Kauffman Stadium, Kansas City—A.L. 61, N.L. 21
| Player | Team | Round 1 | Round 2 | Subtotal | Finals | Total |
| Prince Fielder | Tigers | 5 | 11 | 16 | 12 | 28 |
| José Bautista | Blue Jays | 11 | 2 | 13 (2) | 7 | 20 |
| Mark Trumbo | Angels | 7 | 6 | 13 (1) | — | 13 |
| Carlos Beltrán | Cardinals | 7 | 5 | 12 | — | 12 |
| Carlos Gonzalez | Rockies | 4 | — | 4 | — | 4 |
| Andrew McCutchen | Pirates | 4 | — | 4 | — | 4 |
| Matt Kemp | Dodgers | 1 | — | 1 | — | 1 |
| Robinson Canó | Yankees | 0 | — | 0 | — | 0 |

Note: Italicized numbers denote swing-offs.

==Robinson Canó booing controversy==
Yankees' second baseman Robinson Canó was at the center of a controversy involving booing from the live Kauffman Stadium fans.
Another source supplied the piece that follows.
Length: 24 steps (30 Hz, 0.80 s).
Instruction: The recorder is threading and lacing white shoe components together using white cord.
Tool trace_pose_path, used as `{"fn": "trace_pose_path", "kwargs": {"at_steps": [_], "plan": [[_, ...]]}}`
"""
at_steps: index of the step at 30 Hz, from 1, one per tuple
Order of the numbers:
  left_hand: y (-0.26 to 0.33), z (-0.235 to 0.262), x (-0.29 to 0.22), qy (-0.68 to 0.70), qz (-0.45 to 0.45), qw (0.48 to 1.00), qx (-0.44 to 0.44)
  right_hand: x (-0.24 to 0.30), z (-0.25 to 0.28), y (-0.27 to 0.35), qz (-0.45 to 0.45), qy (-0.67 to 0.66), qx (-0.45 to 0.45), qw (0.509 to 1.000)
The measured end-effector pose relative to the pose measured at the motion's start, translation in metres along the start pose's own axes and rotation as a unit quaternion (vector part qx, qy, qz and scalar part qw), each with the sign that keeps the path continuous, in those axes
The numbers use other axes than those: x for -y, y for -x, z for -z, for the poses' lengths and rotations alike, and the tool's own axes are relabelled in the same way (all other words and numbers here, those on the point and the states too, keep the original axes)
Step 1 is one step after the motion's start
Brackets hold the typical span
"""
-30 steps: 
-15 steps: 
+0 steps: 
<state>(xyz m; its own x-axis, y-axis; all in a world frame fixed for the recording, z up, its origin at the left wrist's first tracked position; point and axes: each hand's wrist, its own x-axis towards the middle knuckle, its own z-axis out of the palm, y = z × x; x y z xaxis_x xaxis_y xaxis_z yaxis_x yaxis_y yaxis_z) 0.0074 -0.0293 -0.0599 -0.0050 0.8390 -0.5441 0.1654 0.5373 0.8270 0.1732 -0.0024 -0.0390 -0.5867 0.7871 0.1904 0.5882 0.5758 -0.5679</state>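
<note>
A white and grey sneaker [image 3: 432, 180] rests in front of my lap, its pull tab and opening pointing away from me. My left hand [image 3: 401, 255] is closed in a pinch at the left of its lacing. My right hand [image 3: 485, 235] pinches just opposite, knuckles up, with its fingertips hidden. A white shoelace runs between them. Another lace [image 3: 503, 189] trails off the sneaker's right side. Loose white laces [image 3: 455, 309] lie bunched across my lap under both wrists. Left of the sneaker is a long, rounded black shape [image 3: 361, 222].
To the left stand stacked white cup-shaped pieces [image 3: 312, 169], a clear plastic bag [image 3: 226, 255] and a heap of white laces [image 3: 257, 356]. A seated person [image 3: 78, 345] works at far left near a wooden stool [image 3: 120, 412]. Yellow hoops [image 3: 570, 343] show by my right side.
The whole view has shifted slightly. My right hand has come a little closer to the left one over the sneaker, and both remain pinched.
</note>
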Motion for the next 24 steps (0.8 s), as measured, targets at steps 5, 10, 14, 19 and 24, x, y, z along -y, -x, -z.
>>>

Canó was the American League's captain for the Home Run Derby and was responsible for picking the other participants. In June, Canó said that the right thing to do would be to choose a player from the hosting Kansas City Royals. However, he ultimately picked Prince Fielder, José Bautista, and Mark Trumbo (who finished in first, second, and third place respectively) as the AL representatives, leaving out Billy Butler of the Royals. The fans in attendance at the Derby expressed their displeasure at the snub, and heavily jeered Canó with booing during his performance at the derby. Canó did not hit a single home run during the derby and finished in last place. Later, Canó claimed that Kansas City fans targeted his family during their jeers at the All-Star festivities.